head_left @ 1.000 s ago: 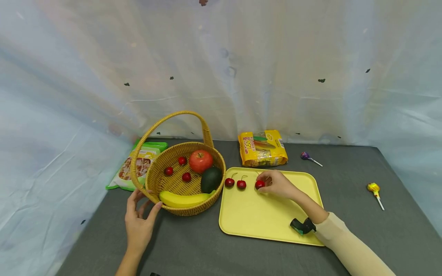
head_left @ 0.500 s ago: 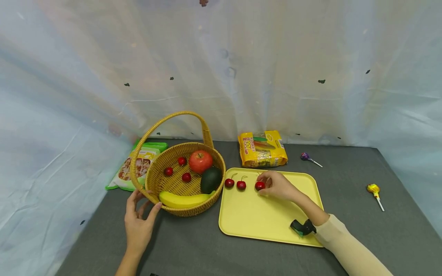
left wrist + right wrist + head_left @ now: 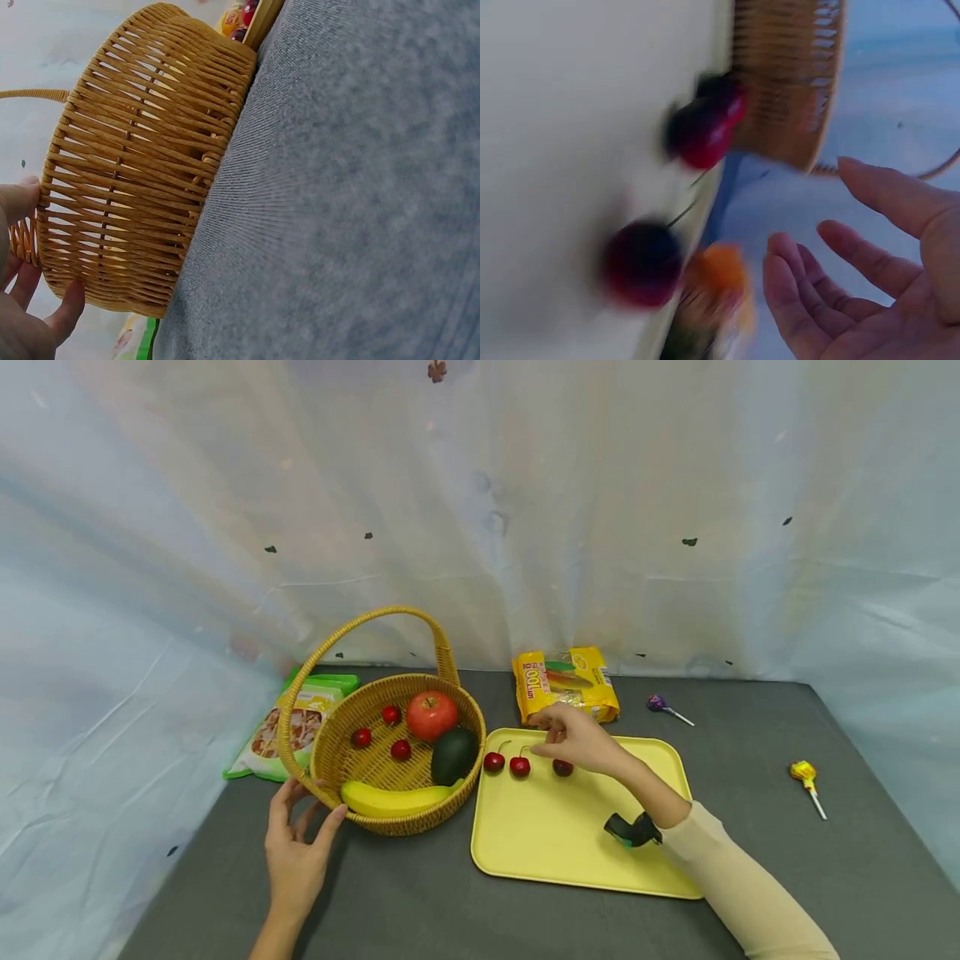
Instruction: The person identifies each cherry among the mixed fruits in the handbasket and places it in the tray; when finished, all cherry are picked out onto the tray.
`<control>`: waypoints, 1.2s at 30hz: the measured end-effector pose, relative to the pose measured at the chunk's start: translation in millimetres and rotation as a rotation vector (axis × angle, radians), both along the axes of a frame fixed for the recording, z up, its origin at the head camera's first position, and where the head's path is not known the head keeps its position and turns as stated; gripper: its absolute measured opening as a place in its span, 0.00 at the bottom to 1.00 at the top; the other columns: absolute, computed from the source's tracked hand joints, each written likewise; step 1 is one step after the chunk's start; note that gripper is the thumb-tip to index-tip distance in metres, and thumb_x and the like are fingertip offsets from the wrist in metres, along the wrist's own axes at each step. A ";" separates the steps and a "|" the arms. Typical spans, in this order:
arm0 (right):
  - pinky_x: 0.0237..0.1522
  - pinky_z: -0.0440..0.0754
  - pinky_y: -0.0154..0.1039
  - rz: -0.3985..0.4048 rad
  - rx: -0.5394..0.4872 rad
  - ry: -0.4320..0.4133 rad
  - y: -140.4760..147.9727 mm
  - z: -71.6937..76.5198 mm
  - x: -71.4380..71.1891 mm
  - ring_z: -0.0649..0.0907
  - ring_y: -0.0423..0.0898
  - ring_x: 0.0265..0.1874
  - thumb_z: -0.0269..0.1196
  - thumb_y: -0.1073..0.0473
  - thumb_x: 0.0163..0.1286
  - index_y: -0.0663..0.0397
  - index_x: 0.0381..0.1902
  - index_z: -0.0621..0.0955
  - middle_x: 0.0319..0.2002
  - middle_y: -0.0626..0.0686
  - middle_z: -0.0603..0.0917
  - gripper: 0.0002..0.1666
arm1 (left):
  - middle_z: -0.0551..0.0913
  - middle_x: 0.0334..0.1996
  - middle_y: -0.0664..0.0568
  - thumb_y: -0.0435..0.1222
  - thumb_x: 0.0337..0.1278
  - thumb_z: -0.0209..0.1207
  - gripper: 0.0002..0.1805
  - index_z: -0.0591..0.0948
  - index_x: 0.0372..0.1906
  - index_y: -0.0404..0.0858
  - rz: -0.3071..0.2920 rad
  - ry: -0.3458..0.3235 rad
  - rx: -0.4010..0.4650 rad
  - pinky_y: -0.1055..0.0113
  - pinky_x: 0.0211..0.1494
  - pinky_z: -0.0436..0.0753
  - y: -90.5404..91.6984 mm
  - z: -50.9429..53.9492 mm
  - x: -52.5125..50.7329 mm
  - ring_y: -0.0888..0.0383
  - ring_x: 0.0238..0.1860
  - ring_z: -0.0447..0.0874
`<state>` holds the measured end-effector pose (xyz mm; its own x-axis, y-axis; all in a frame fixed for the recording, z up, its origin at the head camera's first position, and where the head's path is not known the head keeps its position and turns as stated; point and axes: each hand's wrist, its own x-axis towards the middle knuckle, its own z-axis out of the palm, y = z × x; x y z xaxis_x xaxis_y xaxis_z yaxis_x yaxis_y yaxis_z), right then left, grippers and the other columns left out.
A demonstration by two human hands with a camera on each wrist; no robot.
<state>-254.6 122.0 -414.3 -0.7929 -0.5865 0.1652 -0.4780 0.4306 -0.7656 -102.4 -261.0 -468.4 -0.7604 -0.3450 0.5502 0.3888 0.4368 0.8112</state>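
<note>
My left hand (image 3: 296, 864) holds the rim of the yellow wicker basket (image 3: 408, 828) where the handle meets it. In the left wrist view, thumb and fingers lie on either side of the woven rim (image 3: 64, 195). Inside the basket are a red apple (image 3: 432, 716), a dark green avocado-like fruit (image 3: 453, 757), a banana (image 3: 397, 800) and three cherries. Above the yellow tray (image 3: 555, 852) hovers my right hand (image 3: 581, 742), fingers parted and holding nothing. Three stemmed cherries lie in a row on the tray; the rightmost cherry (image 3: 562, 768) is partly covered by the hand.
Behind the tray lies a yellow snack packet (image 3: 566, 683). A green and white bag (image 3: 285, 735) sits left of the basket, partly behind it. To the right are a purple lollipop (image 3: 669, 708) and a yellow lollipop (image 3: 808, 785). A pale curtain (image 3: 525, 527) hangs along the back.
My right hand has let go of the rightmost cherry and moved up and left, off the tray surface. My left hand stays on the basket. The whole head view has shifted slightly.
</note>
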 end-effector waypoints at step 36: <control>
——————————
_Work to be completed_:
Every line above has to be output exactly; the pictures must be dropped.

_Reply to the exercise_:
head_left @ 1.000 s ago: 
head_left @ 0.500 s ago: 
left wrist + right wrist + head_left @ now: 
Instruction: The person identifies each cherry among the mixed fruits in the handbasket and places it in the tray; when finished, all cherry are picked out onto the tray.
`<control>`: waypoints, 1.2s at 30hz: the measured end-effector pose, relative to the pose measured at the chunk's start: translation in millimetres and rotation as a rotation vector (axis × angle, radians), both along the axes of a frame fixed for the recording, z up, its origin at the head camera's first position, and where the head's path is not known the head keeps its position and turns as stated; gripper: its absolute measured opening as a place in its span, 0.00 at the bottom to 1.00 at the top; the other columns: absolute, computed from the source's tracked hand joints, each written likewise; step 1 is one step after the chunk's start; note that gripper is the thumb-tip to index-tip distance in metres, and thumb_x and the like are fingertip offsets from the wrist in metres, along the wrist's own axes at each step. A ";" separates the steps and a "|" the arms. Typical spans, in this order:
arm0 (right):
  - pinky_x: 0.0237..0.1522
  - pinky_z: -0.0440..0.0754
  - pinky_y: -0.0154..0.1039
  - rz: -0.3985..0.4048 rad
  - rx: -0.5394..0.4872 rad
  - ry: -0.4320..0.4133 rad
  - y: -140.4760..147.9727 mm
  - z: -71.6937..76.5198 mm
  - x: -71.4380..71.1891 mm
  - ring_z: -0.0649..0.0907
  - ring_y: -0.0423..0.0898
  - ring_x: 0.0265..0.1874
  - thumb_z: -0.0269..0.1196
  - thumb_y: -0.1073..0.0473
  - thumb_x: 0.0163..0.1286
  - index_y: -0.0663..0.0397
  - index_x: 0.0381..0.1902
  - index_z: -0.0621..0.0955
  - middle_x: 0.0319..0.2002
  - middle_y: -0.0626..0.0686
  - middle_z: -0.0603..0.0917
  - gripper: 0.0002..0.1666
arm1 (left):
  - middle_z: -0.0551..0.0913
  - middle_x: 0.0334..0.1996
  - middle_y: -0.0664..0.0568
  - thumb_y: -0.0435..0.1222
  - thumb_x: 0.0337..0.1278
  - thumb_z: -0.0209..0.1207
  - gripper: 0.0002..0.1805
  - index_z: -0.0591..0.0948
  - index_x: 0.0372..0.1906
  - index_y: -0.0404..0.0858
  - rz: -0.3071..0.2920 rad
  - ry: -0.3458..0.3235 rad
  - rx: -0.4010..0.4650 rad
  - pinky_y: -0.1055..0.0113
  - pinky_x: 0.0211..0.1494
  - pinky_z: -0.0436..0.0753
  - y: -90.5404..91.6984 mm
  - z: -50.9429..53.9492 mm
  - x: -52.5125..50.7329 mm
  - ring_y: -0.0888..0.0383
  - ring_x: 0.0238..0.1860
  - ring_z: -0.0447..0.0874
`<state>` holds the measured end-effector pose (xyz mm; its own x-axis, y-axis; all in a frame fixed for the recording, z up, its origin at the head camera's first position, and where the head's path is not known the head keeps its position and turns as stated; point and axes: each hand's wrist, its own x-axis towards the middle knuckle, its own z-axis out of the palm, y = z × x; x y z xaxis_x xaxis_y xaxis_z yaxis_x yaxis_y yaxis_z), right then left, grippers and the other columns left out.
A demonstration by two human hands with a camera on each wrist; no robot.
<state>-254.6 122.0 -414.3 -0.7929 -0.5865 0.1652 -0.4780 0.4306 -0.7656 -102.4 -261.0 -468.4 -0.7604 -0.3450 0.5502 0.3888 0.4368 0.8112</state>
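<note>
My left hand (image 3: 296, 864) holds the rim of the yellow wicker basket (image 3: 408, 828) where the handle meets it. In the left wrist view, thumb and fingers lie on either side of the woven rim (image 3: 64, 195). Inside the basket are a red apple (image 3: 432, 716), a dark green avocado-like fruit (image 3: 453, 757), a banana (image 3: 397, 800) and three cherries. Above the yellow tray (image 3: 555, 852) hovers my right hand (image 3: 581, 742), fingers parted and holding nothing. Three stemmed cherries lie in a row on the tray; the rightmost cherry (image 3: 562, 768) is partly covered by the hand.
Behind the tray lies a yellow snack packet (image 3: 566, 683). A green and white bag (image 3: 285, 735) sits left of the basket, partly behind it. To the right are a purple lollipop (image 3: 669, 708) and a yellow lollipop (image 3: 808, 785). A pale curtain (image 3: 525, 527) hangs along the back.
My right hand has let go of the rightmost cherry and moved up and left, off the tray surface. My left hand stays on the basket. The whole head view has shifted slightly.
</note>
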 end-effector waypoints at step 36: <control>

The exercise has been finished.